- Born: Chito Sarmiento Roño April 26, 1954 (age 72) Calbayog, Samar, Philippines
- Other name: Sixto Kayko
- Occupations: Writer; producer; director; talent manager; businessman;
- Years active: 1986–present
- Parent: Jose Roño (father)

= Chito S. Roño =

Filipino writer, producer, and director (born 1954)
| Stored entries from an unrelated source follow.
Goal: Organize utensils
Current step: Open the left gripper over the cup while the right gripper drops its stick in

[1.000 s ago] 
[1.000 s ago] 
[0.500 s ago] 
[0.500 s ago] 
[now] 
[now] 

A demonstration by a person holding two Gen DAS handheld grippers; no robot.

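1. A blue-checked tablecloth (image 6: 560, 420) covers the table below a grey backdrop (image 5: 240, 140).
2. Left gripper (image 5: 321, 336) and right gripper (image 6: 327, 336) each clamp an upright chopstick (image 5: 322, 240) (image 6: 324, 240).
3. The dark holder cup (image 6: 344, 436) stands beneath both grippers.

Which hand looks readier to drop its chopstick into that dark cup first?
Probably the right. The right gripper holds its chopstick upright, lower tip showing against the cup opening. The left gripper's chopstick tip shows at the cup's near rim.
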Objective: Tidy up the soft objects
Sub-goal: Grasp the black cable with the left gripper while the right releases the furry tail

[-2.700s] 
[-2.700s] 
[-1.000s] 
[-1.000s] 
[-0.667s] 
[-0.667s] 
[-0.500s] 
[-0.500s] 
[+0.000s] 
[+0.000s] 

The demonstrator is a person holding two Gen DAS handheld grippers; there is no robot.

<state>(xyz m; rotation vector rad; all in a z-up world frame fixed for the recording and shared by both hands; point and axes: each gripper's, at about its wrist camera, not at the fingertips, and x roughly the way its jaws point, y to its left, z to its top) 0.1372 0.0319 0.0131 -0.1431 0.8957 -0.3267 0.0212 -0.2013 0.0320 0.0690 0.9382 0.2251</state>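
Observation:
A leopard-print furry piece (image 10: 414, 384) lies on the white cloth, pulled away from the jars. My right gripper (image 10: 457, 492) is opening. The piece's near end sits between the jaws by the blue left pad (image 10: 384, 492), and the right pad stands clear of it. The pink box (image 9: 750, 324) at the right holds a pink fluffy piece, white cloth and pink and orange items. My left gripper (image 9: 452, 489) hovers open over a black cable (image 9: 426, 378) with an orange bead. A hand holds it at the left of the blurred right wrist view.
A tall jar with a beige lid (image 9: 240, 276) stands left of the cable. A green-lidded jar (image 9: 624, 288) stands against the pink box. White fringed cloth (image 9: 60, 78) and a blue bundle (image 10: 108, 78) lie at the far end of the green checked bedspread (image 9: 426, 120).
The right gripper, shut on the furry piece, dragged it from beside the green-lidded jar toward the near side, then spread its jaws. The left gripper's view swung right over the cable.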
Chito Sarmiento Roño (/tl/; born April 26, 1954), also known as Sixto Kayko and Chito S. Roño, is a Filipino writer, producer, director, and businessman. He came to prominence in the Philippine film industry as a director with films like Private Show (1986), and Itanong Mo sa Buwan (The Moonchild; 1988) with the latter earning accolades from the Gawad Urian Awards. He also won the Metro Manila Film Festival Award for Best Director for the films Nasaan ang Puso (Where is the Heart; 1997), and Yamashita: The Tiger's Treasure (2001).

In 1983, Roño established the animation studio Optifex International, which provided contract work for several Hanna-Barbera television series before closing in 1989. In the 1990s, he was instrumental in the formation of the Pinoy rock band Rivermaya as well as the dance group Streetboys. He also directed the family drama Signal Rock (2018) which was the Philippines' entry to the Best Foreign Language Film category at the 91st Academy Awards.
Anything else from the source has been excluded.